Compte tenu de la baisse des prix, de l'augmentation des remises, des efforts en matière de prescription et des déremboursements, le médicament devra à lui seul réaliser près de la moitié de l'effort d'économie imposé à hauteur de 4,2 milliards d'euros à la branche maladie. Vous matraquez l'industrie pharmaceutique, dont nous avons pourtant grand besoin dans notre pays.

L'ensemble des professionnels de santé voient dans ce PLFSS un véritable camouflet. Après seize années d'économies, vous proposez un texte sans priorisation, ni vision stratégique, ni imagination, alors que le système craque. Le rejet de ce PLFSS est général. Les caisses de sécurité sociale ont majoritairement émis un avis défavorable, de même que les mutuelles et les associations de patients.

Pourtant, tout n'est pas négatif dans ce projet dont l'énumération des dispositions pourrait faire penser à un projet de loi portant diverses mesures d'ordre social. Certaines sont même bienvenues, comme l'indemnisation du congé de proche aidant. Oui, je suis favorable au contrat d'amélioration de la qualité des soins, à l'exigence de la qualité et de la pertinence des soins, à la mise en place d'un parcours post-cancer ainsi qu'à l'engagement de la réforme du financement de la psychiatrie, des soins de suite et de réadaptation. Je suis tout aussi favorable au financement des hôpitaux de proximité. Oui, beaucoup de mesures sont intéressantes et nous les soutiendrons.

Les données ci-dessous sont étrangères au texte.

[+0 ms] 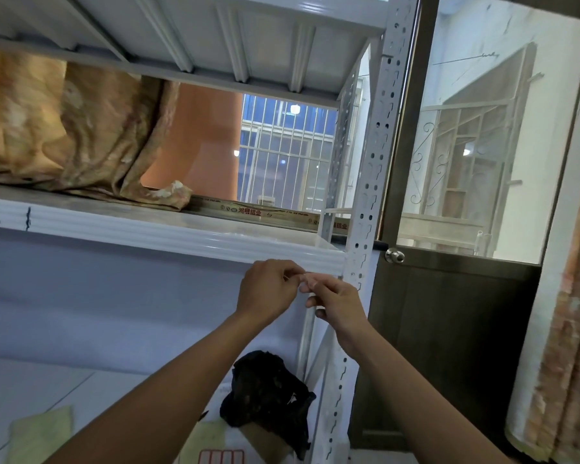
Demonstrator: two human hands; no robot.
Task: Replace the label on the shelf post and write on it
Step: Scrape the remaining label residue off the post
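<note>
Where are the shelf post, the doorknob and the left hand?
Shelf post [371, 182], head view: perforated front face.
Doorknob [394, 255], head view: round metal knob.
Left hand [268, 289], head view: back of the hand.

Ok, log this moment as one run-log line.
step: label handling | left hand: pinches small piece | right hand: pinches same piece | shelf post: just right of hands | pen: none in view

Both hands meet up by the white shelf edge [181, 237], just beside the perforated shelf post [372, 182], left hand [268, 291] and right hand [340, 304] pinching one small pale scrap [303, 277] between them, too tiny to make out, with a crumpled black cloth [268, 390] lower down beside the same post.
</note>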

Or nous retiendrons de ce PLFSS qu'il a été échafaudé à partir d'un déficit de 5,1 milliards d'euros, après un trou de 5,4 milliards en 2019, qu'il est pauvre en mesures susceptibles de rapporter des recettes mais qu'il n'est pas avare de dispositifs d'économies imposés à l'assurance maladie.

Il faudra en tout cas surmonter l'obstacle de l'article 3. C'est pourquoi nous conditionnerons essentiellement notre vote aux corrections qui y seront apportées.